The minister, who was quoted by Iran's ISNA news agency, said Iran would study such a request with a ''positive view''.

Both sides described as positive the first round of discussions in Baghdad in May. Those talks covered security in Iraq and both U.S. and Iranian officials say Iraqi issues, not other disputes, will be the focus for any further talks.

Alongside the violence in Iraq, which Washington says Tehran is stirring up, the two sides are at loggerheads over Iran's nuclear programme. Washington says Tehran's atomic plans are aimed at building bombs, a charge Iran denies.

Mottaki, whose comments were originally made in an interview with Iranian Arabic-language satellite channel Al-Alam, said Iraqi Prime Minister Nuri al-Maliki and his deputy, Barham Salih, had made a request for more talks.

''We are studying the request of the Iraqi officials. As soon as this review finishes, we will announce our position to the Iraqi government,'' Mottaki said, adding that the review could take more than one or two weeks.

Mottaki said Iran did not see a ''clear plan'' on the side of the United States to ''exit the current situation'' in Iraq.

Iran denies any role in stirring up violence in Iraq and has called for the immediate release of five Iranians seized by US forces in January, saying they are diplomats.

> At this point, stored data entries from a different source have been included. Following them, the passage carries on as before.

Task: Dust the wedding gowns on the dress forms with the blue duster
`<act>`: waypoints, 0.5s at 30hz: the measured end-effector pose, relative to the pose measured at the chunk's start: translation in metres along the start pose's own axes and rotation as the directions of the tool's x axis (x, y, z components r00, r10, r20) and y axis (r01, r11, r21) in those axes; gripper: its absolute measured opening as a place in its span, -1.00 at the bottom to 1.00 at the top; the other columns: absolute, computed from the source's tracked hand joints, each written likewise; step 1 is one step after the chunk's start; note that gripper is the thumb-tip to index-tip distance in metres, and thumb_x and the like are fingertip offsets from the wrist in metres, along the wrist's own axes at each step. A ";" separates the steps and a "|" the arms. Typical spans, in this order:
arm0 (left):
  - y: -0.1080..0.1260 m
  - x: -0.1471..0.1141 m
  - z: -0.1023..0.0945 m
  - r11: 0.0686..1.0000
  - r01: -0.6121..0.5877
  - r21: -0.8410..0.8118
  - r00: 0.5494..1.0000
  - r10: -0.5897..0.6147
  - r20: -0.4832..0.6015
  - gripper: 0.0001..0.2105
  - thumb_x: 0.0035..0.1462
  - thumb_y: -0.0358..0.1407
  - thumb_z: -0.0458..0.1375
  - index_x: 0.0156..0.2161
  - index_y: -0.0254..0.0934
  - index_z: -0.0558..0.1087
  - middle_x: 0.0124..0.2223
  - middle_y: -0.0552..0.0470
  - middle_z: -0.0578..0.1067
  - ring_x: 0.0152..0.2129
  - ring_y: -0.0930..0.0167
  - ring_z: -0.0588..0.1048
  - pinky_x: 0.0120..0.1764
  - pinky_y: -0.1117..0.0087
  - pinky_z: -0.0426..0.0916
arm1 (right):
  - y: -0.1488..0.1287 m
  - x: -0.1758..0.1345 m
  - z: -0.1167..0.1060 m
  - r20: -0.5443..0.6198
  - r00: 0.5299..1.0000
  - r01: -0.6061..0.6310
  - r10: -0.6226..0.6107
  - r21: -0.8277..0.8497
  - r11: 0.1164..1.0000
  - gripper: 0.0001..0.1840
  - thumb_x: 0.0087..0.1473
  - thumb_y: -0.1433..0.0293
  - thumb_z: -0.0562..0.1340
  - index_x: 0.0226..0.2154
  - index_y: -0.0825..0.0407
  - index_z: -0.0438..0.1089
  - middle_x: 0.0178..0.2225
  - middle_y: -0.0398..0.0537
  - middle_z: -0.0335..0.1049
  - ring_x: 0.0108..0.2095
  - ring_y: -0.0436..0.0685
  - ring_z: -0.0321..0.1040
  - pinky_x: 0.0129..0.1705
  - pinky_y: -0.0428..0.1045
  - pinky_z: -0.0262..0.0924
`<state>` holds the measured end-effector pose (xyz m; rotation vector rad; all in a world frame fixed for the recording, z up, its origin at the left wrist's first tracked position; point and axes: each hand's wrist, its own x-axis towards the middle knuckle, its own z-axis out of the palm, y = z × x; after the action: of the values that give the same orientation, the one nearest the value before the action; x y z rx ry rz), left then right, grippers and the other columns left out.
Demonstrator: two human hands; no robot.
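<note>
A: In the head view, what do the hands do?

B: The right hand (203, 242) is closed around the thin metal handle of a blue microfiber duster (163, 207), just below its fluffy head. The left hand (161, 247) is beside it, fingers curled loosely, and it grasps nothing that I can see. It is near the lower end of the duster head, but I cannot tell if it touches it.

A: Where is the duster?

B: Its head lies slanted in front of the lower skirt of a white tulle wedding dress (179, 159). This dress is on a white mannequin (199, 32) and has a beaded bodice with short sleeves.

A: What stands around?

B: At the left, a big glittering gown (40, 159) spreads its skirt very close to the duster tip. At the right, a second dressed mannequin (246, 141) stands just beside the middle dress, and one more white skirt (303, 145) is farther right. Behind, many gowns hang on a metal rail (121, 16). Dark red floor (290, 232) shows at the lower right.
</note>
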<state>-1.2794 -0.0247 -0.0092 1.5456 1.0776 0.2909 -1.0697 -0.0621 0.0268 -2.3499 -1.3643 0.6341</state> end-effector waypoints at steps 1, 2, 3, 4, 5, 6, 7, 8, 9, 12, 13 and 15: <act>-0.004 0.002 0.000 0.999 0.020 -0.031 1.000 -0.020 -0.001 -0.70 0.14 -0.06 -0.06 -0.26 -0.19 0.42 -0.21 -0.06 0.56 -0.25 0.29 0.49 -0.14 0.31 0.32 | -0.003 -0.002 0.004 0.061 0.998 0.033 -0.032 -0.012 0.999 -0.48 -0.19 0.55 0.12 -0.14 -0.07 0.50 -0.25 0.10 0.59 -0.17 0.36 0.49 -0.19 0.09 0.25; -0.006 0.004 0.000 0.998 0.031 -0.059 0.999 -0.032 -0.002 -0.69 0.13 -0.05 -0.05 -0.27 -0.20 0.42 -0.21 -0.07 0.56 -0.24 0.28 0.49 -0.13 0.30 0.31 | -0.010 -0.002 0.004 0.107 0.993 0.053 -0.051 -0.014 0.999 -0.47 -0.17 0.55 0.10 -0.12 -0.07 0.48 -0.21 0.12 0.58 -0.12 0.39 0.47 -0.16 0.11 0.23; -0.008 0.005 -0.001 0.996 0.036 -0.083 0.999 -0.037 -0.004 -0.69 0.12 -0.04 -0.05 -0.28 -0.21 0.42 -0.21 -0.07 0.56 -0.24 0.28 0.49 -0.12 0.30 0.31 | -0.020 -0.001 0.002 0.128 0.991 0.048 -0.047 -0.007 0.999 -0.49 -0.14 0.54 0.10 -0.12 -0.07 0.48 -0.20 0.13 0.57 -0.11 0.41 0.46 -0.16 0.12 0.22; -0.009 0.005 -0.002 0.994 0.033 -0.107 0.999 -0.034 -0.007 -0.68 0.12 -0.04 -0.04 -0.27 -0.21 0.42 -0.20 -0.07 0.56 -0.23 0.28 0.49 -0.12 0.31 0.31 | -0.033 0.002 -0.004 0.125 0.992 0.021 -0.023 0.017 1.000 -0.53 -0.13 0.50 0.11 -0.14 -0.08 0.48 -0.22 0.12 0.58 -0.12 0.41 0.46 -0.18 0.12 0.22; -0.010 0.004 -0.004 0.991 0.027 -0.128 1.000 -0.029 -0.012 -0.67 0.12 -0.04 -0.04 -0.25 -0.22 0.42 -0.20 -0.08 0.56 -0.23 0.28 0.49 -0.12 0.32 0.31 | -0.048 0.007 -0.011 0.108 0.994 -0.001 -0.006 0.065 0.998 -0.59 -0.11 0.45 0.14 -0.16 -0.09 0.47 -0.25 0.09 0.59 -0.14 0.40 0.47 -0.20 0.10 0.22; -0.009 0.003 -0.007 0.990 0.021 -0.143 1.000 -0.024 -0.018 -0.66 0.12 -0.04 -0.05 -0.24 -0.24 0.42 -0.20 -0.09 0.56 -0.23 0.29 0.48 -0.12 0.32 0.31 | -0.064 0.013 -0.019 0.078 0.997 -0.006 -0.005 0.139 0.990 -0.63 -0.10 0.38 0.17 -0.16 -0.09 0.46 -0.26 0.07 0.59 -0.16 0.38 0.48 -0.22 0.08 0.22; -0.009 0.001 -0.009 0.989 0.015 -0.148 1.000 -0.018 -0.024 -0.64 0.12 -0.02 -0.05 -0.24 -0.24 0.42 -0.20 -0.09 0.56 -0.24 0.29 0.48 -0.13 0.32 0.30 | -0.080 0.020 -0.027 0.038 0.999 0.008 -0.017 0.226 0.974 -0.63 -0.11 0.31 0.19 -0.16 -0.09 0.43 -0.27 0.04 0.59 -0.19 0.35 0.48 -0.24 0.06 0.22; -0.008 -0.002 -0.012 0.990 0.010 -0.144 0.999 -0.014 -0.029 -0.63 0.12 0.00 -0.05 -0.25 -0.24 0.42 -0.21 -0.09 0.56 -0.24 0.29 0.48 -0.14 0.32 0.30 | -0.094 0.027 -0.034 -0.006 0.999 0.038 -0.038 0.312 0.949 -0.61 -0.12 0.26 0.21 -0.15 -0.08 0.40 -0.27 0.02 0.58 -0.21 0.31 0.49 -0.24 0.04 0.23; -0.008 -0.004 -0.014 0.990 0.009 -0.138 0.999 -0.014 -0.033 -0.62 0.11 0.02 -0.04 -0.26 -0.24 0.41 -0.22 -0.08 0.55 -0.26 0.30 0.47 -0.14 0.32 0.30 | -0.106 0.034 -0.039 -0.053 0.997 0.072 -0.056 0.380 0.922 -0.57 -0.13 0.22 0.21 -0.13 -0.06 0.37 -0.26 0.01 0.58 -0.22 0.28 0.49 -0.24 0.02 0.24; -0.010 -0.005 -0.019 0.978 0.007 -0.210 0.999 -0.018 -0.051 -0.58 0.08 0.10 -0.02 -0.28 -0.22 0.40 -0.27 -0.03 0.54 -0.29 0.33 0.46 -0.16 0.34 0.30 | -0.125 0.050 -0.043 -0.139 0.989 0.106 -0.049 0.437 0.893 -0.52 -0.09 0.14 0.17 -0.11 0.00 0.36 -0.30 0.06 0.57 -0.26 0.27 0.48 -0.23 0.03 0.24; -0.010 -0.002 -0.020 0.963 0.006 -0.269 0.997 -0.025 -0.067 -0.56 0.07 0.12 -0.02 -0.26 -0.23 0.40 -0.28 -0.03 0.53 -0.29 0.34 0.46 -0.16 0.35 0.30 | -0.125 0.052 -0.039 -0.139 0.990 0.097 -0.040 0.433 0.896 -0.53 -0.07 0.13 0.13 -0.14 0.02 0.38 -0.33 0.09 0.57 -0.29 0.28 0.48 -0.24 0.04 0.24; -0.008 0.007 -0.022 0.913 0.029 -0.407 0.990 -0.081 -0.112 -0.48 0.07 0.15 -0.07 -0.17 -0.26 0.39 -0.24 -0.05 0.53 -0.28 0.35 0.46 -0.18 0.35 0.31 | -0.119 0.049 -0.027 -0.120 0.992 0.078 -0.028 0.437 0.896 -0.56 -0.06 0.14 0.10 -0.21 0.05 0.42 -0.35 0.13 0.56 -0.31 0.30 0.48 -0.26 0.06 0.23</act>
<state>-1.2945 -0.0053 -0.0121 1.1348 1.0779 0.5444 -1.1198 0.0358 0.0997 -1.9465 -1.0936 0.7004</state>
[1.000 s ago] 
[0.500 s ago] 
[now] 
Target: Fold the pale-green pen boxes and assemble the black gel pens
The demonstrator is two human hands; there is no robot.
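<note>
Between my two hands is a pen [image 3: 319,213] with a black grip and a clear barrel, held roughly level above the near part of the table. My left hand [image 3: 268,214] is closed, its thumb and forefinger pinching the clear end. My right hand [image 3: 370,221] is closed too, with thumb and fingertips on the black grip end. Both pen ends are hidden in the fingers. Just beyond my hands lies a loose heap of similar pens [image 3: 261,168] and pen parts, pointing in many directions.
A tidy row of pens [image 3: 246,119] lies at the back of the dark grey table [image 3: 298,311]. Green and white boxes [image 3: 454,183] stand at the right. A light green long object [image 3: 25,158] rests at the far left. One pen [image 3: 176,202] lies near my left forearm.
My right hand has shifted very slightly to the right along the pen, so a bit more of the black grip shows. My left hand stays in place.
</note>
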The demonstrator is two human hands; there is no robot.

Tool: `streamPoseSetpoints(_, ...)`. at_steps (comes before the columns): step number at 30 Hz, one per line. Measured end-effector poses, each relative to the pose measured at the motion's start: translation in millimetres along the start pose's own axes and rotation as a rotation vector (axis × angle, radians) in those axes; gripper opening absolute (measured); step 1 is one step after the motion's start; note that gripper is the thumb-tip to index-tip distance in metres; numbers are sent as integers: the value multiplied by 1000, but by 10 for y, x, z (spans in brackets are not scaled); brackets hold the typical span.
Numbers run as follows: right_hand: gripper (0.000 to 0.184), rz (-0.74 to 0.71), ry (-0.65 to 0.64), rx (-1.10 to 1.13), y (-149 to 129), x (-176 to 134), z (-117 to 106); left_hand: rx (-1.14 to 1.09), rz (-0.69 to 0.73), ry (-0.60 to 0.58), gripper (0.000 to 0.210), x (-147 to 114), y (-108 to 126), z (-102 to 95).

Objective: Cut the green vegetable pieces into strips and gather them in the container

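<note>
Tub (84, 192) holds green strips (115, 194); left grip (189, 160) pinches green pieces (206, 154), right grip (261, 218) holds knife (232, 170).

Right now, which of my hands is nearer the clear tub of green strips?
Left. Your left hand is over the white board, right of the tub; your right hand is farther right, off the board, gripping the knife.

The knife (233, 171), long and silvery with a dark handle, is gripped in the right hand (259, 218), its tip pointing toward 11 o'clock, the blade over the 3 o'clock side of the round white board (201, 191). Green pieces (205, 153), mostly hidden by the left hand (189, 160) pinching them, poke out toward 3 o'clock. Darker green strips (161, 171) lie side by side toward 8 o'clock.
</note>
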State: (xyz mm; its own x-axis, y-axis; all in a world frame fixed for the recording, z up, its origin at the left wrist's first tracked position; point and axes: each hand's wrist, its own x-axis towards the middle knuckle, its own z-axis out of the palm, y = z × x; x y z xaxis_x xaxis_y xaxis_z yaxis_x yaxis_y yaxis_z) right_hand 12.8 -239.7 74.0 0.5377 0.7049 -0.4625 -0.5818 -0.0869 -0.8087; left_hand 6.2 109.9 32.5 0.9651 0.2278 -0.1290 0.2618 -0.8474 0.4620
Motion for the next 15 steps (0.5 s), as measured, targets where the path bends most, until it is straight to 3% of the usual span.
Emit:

Washington says the five were backing militants in Iraq.

Mottaki denied any link, which some analysts have made, between the five detained Iranians and the detention of three US-Iranians in Iran. Those three dual nationals and a fourth out on bail face security-related charges.

''If some people commit acts against our country's law ... there will be legal consequences,'' he said.

Washington cut ties with Iran in April 1980, five months after Iranian students occupied the U.S. embassy in Tehran and took US citizens hostage. Fifty-two Americans were ultimately held hostage for 444 days.

Despite the 27-year freeze in formal ties, mid-ranking officials from the two countries have met occasionally, most recently and prior to the latest talks, they discussed Afghanistan at the time of the US-led overthrow of the Taliban.